The falsehood referenced in point #2 is the basis of Miss Rhee's actions in point #4.

Posted by: edlharris | February 16, 2011 5:53 AM | Report abuse

Excellent points in this article!

If the government truly wants to help the schools, I would suggest a PR campaign to educate parents about how to help their children from the time they are born. I think this would be far more effective than Teach for America. Parents want the best for their kids--but some do not know how much the early years affect their child's education.

Sesame Street went a long way when it first came out, but I suspect that the young parents living in poverty are much more likely to watch MTV. When Sesame Street was new, there were few choices on TV. How about running ads on the programs the poor are watching (and the Spanish language stations) about the importance of talking with and reading with your child?

Also, ads reaching out to the teens to get an education and try to make going to school every day important. Organize the rap stars and athletes to reach out.

Motivation comes in many ways. TV might be more effective than social workers.
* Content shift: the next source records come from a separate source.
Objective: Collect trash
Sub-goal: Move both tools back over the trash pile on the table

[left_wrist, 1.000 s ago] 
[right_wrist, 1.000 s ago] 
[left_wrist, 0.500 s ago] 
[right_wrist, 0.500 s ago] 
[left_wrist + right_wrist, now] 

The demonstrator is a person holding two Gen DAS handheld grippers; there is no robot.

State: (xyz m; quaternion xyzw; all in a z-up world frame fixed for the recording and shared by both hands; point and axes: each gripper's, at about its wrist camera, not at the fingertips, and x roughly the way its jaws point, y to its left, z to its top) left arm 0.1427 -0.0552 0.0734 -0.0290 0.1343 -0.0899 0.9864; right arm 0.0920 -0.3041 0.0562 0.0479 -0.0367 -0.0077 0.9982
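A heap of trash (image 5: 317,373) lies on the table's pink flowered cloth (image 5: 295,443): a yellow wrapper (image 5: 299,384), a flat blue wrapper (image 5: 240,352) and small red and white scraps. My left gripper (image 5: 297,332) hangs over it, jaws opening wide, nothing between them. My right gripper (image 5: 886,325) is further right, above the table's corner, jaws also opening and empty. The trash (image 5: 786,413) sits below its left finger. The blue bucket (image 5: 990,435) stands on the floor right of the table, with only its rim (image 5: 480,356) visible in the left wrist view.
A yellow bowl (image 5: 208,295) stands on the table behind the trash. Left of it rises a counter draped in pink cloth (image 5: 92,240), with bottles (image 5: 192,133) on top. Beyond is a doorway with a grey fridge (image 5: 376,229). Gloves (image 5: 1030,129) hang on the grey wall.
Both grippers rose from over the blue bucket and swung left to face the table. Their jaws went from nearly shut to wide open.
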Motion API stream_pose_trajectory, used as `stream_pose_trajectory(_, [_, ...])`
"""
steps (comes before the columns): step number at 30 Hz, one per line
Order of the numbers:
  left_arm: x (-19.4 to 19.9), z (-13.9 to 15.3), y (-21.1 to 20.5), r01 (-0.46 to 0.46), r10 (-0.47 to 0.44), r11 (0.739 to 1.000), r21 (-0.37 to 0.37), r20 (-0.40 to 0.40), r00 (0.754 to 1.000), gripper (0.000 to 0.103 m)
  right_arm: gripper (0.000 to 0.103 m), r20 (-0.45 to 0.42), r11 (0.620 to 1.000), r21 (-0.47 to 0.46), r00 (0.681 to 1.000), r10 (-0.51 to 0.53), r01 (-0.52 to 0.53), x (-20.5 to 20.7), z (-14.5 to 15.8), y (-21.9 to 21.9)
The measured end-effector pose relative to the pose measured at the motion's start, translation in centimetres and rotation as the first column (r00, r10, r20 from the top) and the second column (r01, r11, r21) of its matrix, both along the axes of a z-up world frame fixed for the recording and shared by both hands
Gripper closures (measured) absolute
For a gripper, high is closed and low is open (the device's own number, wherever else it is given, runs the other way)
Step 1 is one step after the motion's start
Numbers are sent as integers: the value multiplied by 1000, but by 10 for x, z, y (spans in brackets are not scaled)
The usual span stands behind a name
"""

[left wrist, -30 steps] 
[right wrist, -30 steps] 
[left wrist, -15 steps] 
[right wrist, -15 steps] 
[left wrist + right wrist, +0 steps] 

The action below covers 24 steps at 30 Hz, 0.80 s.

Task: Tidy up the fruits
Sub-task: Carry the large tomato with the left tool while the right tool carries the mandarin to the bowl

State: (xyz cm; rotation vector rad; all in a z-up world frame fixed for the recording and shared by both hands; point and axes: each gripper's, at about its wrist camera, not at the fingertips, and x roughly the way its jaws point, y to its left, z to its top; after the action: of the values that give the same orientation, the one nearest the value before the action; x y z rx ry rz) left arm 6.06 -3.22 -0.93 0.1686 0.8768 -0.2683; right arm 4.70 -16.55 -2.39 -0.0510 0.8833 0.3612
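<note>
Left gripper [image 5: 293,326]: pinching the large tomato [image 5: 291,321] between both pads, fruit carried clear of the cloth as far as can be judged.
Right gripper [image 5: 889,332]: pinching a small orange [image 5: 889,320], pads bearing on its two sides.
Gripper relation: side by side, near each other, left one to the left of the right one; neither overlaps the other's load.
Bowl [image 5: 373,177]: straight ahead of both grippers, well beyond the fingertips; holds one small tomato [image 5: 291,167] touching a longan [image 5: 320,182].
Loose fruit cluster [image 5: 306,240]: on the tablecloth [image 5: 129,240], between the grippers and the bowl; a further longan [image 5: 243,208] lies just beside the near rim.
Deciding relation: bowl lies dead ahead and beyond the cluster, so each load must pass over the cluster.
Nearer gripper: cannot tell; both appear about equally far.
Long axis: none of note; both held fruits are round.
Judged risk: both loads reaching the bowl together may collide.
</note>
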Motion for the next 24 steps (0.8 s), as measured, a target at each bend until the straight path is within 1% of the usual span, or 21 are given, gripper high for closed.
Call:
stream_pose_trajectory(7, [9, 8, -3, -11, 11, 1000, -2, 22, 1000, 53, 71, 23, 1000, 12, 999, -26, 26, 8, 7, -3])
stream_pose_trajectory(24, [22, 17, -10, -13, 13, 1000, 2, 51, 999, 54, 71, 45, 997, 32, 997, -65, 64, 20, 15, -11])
Posted by: mmkm | February 16, 2011 6:49 AM | Report abuse

Excellent post, as usual. I recently blogged about the many misconceptions surrounding the "open classroom" movement of the 1970s. Equally armed with impressive studies, proponents of "schools without walls" convinced DCPS to spend a great deal of money constructing these brave, new learning spaces. Last year's news that Dunbar Senior High School will now receive a more traditional, walled environment stands as a testament to the problems any cure-all in education always ferments.

I invite your readers to visit my blog at teachermandc.com to read more.

Posted by: dcproud1 | February 16, 2011 7:03 AM | Report abuse

What is the new chancellor of Washington DC schools doing? Who knows? It is all Rhee, Rhee, Rhee.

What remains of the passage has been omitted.